Hay una deuda pendiente cada vez que pasa un 1 de Mayo que no se soluciona con el agregado de “Día del Trabajador y la Mujer Trabajadora”. Se trata de la brecha salarial que existe entre hombres y mujeres: a pesar de hacer la misma tarea, ellos cobran más.  Si bien en materia laboral se avanzó mucho (la tasa de empleo de mujeres alcanzó el 47,7%, la más alta desde que se tiene registro estadístico), según los últimos datos publicados por la Dirección Nacional de Economía, Igualdad y Género la brecha en la tasa de empleo fue de 18,2%.

La tasa de desocupación de las mujeres fue de 7,8%, un 0,5% por debajo del trimestre anterior, un dato que está entre los valores más bajos registrados. El problema es que, si bien aumentó el porcentaje de mujeres empleadas, lo son en contextos de mayor precarización laboral y, una gran parte, en la economía informal: el 39,3% de las asalariadas tienen un trabajo no registrado.

Pero además de la brecha salarial y laboral se suma la carga de las tareas del hogar, lo que determina que exista una doble y hasta triple carga de horas de trabajo para las mujeres al ser las encargadas de realizar el 70,2% de todas las tareas de cuidados no remunerados. Es decir, dedican en promedio más de seis horas y media de su tiempo a  mantener un hogar y cuidar una familia, mientras que los varones solo aportan tres horas cuarenta minutos.

4 de cada 10 mujeres se emplearon en actividades relacionadas con los cuidados (trabajo doméstico, enseñanza, servicios sociales y de salud). Las ramas más feminizadas fueron: el Trabajo en Casas Particulares (97,5% de mujeres), los Servicios Sociales y de Salud (72,3% de mujeres) y la Enseñanza (71,5% de mujeres). En estas actividades, la brecha salarial fue de 25,8%, 31,6% y 9,0% respectivamente.

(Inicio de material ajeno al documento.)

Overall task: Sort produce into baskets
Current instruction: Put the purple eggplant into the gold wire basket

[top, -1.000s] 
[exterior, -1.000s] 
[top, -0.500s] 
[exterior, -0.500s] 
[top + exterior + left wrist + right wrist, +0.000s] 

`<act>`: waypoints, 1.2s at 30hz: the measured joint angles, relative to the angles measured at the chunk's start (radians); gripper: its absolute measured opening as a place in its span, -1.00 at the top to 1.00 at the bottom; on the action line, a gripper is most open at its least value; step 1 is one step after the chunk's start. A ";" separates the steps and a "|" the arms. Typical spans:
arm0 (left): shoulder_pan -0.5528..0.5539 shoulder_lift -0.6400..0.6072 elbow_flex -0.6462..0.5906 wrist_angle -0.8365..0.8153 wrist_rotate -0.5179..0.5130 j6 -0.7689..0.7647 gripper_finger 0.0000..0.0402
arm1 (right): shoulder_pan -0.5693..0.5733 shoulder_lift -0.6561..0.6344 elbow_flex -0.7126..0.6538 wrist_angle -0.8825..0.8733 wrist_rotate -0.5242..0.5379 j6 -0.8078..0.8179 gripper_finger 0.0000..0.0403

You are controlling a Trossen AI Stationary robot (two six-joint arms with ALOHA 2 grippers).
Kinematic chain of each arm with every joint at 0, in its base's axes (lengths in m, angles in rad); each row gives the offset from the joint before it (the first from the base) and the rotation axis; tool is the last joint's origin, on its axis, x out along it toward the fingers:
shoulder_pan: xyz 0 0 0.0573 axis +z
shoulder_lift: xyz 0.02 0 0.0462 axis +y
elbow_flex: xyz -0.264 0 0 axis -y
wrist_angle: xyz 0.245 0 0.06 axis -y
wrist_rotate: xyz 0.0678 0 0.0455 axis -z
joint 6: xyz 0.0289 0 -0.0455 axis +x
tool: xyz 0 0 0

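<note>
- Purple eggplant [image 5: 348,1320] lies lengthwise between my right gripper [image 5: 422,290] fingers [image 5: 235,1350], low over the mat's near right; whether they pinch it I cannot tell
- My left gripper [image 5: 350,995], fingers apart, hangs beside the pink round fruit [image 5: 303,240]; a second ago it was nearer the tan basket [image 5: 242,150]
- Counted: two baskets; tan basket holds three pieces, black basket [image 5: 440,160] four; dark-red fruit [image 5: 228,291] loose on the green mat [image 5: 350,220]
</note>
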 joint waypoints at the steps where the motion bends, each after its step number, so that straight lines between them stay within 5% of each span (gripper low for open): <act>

¿Por qué destacarlo? Porque no son específicamente las ramas que poseen los mejores sueldos, ni mucho menos las más pujantes. Por el contrario, las que sí lo son, son aquellas que emplean mayoritariamente varones: Industria Automotriz; Energía, Minería e Hidrocarburos; y Construcción. Vamos a ponerlo en números para graficar este punto. El ingreso promedio de un trabajador de la segunda rama (Energía, Minería e Hidrocarburos) fue equivalente a casi cinco veces más que el ingreso promedio de una trabajadora de casa particular.

Este dato se equivale y complementa con otro, que es el que explica que tres de cada cinco personas de menores ingresos son mujeres, mientras que tres de cada cinco de aquellas pertenecientes al sector de mayores ingresos son hombres. De hecho, las seis personas más ricas de Argentina, según Forbes, son varones.

Lejos de poder soñar con riquezas, primero tienen que poder soñar con la posibilidad de jubilarse: en junio de 2022, sólo 1 de cada 10 mujeres en edad jubilatoria (entre 55 y 59 años) contaban con más de 20 años de aportes. Este hecho suele compensarse con medidas temporales como la moratoria previsional, que permite a las amas de casa acceder a una jubilación. Pero no hay una ley que reconozca a las amas de casa como trabajadoras y le otorgue una jubilación. 

Y si no creen que la brecha salarial existe, hay datos. Según este informe, las asalariadas debieron trabajar, en promedio, ocho días y diez horas más que los varones ocupados para ganar lo mismo que ellos en un mes. 

Lo ponemos en otros términos: mientras que un varón “cerró” su año laboral el 31 de diciembre, una mujer tiene que seguir trabajando hasta el 9 de abril siguiente para ganar lo mismo por hacer la misma tarea. ¿Injusto, no?